Information on reading parquet files with pandas
https://pandas.pydata.org/docs/reference/api/pandas.read_parquet.html

In [1]:
import tarfile
import pandas as pd
import pyarrow.parquet as pq
import numpy as np

pd.set_option('display.max_columns', None)

In [2]:
#Load tar.gz file into Python

tar = tarfile.open("hitdata7days_0.tar.gz","r:gz")

In [3]:
#Extract all parquet files into computer memory

tar.extractall()

In [21]:
tar = tarfile.open("hitdata7days_0.tar.gz","r:gz")

In [22]:
#Extracting filename from TarInfo object

tn = tar.next()
tn.name

'hitdata7days/visitday=10'

In [23]:
#Check if TarInfo is a file or a directory

print(tn.isreg())
print(tn.isdir())

False
True


In [24]:
#Reading info from parquet file
tn = tar.next()
pq.read_schema(tn.name)

hitdatahistorymkey: int64
filename: string
linenumber: int32
brandcode: string
visitoridhigh: decimal128(20, 0)
visitoridlow: decimal128(20, 0)
visitnumber: decimal128(10, 0)
visitdatetime: timestamp[ns]
visitdate: date32[day]
visitmonth: int32
fiscalyear: int16
fiscalmonthnumber: int16
fiscalweeknumber: int16
hit_time_gmt: decimal128(11, 0)
service: string
acceptlanguage: string
eventlist: string
homepage: string
ip: string
pageevent: decimal128(3, 0)
pageeventvar1: string
pageeventvar2: string
pagetype: string
pageurl: string
pagename: string
productlist: string
userserver: string
channel: string
sitesection: string
category: string
subcategory: string
subcategory2: string
pagecategory: string
searchterms: string
searchresults: string
refinementtype: string
refinementattribute: string
myaccountengagement: string
formanalysis: string
emailsubscriptionadd: string
emailsubscriptionremove: string
linklocation: string
navigationlinks: string
searchtype: string
businessunit: string
categor

In [25]:
#Read in parquet file as pandas DataFrame

df = pd.read_parquet(tn.name)

# Visitor proportion by country

In [28]:
%%time
#Collect columns from all parquet files into a pandas DataFrame

columns = ['evar23','geocountry']
dfs = []
for member in tar:
    if member.isreg():
        df_temp = pd.read_parquet(member.name,columns = columns)
        dfs.append(df_temp)

df_all = pd.concat(dfs)

CPU times: user 15.5 s, sys: 760 ms, total: 16.2 s
Wall time: 16.2 s


In [29]:
%%time
#Don't do this!

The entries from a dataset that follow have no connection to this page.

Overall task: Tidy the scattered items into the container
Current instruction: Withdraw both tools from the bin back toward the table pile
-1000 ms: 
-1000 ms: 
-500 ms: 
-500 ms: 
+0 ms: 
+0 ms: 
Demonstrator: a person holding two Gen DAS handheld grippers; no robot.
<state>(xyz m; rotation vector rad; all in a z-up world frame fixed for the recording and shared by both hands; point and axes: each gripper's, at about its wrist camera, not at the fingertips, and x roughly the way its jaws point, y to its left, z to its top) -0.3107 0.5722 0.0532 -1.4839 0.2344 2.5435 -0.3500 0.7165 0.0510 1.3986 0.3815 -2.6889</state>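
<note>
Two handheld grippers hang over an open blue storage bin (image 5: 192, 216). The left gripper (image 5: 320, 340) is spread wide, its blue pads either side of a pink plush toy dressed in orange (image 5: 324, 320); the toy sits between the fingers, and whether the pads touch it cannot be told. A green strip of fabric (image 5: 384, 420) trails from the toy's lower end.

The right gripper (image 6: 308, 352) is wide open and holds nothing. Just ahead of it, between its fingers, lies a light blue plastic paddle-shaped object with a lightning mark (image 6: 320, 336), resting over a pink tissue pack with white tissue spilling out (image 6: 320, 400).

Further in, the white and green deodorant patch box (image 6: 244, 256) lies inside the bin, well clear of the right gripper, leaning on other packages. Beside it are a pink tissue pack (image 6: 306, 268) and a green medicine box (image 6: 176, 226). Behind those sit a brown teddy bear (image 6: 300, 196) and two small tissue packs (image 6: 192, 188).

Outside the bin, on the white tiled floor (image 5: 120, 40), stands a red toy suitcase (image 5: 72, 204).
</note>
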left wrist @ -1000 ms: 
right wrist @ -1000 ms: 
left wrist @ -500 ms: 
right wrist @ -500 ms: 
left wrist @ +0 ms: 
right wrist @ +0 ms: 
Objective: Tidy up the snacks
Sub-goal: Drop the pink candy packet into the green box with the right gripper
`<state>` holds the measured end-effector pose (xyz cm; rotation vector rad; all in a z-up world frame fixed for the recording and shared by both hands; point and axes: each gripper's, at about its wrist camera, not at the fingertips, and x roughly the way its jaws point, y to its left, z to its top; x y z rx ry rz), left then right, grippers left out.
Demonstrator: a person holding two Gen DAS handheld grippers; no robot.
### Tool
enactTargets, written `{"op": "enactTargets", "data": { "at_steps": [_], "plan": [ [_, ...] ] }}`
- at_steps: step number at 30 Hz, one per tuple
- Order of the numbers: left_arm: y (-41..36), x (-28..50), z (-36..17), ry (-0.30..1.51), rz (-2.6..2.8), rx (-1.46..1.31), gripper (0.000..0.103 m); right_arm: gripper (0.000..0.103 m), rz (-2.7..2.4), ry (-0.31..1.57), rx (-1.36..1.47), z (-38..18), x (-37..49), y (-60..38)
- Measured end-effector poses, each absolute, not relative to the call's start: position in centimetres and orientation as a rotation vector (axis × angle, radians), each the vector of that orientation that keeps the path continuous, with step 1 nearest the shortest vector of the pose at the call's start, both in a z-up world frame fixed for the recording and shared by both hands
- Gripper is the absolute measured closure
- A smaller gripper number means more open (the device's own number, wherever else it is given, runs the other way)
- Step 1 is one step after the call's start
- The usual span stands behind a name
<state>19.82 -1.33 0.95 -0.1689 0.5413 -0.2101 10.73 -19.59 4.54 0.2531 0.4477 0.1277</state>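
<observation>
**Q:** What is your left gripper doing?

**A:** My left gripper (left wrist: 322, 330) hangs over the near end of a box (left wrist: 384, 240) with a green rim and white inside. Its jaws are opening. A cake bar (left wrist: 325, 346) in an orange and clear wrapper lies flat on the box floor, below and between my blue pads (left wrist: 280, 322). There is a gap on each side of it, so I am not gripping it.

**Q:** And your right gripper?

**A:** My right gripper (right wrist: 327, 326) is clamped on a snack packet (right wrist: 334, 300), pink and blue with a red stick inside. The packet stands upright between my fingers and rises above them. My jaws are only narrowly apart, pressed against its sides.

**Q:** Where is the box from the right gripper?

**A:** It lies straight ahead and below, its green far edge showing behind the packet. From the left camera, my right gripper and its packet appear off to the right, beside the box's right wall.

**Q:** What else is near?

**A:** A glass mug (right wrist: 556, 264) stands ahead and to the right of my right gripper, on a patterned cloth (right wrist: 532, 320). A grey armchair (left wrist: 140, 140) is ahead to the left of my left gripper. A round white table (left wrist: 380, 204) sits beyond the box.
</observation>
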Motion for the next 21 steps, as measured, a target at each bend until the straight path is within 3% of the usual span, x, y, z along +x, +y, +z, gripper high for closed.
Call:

Collect all dataframes into list and then concatenate all at once!

columns = ['evar23','geocountry']
dfs = pd.DataFrame()
for member in tar:
    if member.isreg():
        df_temp = pd.read_parquet(member.name,columns = columns)
        dfs = pd.concat([dfs,df_temp])

CPU times: user 2.46 s, sys: 422 ms, total: 2.88 s
Wall time: 2.74 s


In [31]:
print("Number of site visits without user ID")
print(np.sum(df_all.evar23.isnull()))

Number of site visits without user ID
1604973


In [32]:
print("Number of site visits total")
print(len(df_all))

Number of site visits total
6458609


In [33]:
print("Proportion of site visits without user ID")
print(np.sum(df_all.evar23.isnull())/len(df_all))

Proportion of site visits without user ID
0.24850134138790567


In [34]:
print("Number of distinct user IDs")
print(len(df_all.evar23.unique())-1)

Number of distinct user IDs
142243


In [35]:
print("Number of distinct countries visited from")
print(len(df_all.geocountry.unique())-1)

Number of distinct countries visited from
44


In [36]:
#Which countries visited

print(df_all.geocountry.unique())

['usa' 'pri' 'mex' 'vir' 'bra' 'can' 'bhr' 'jam' 'ind' 'phl' 'col' 'nic'
 'isr' 'bhs' 'gtm' 'cym' 'dza' 'gum' 'chl' 'sen' 'bmu' 'pak' 'khm' 'tto'
 'grd' 'che' 'pan' 'tza' 'sxm' 'guy' 'gha' 'mrt' 'tca' 'brb' 'nor' 'sle'
 'jpn' 'gmb' 'bes' 'mnp' 'qat' 'are' 'tun' 'sgp' 'atg']


In [46]:
df_subset = df_all.drop_duplicates(subset=['evar23'])
df_subset = df_subset.iloc[1: , :]
df_subset.value_counts('geocountry') / len(df_subset.index)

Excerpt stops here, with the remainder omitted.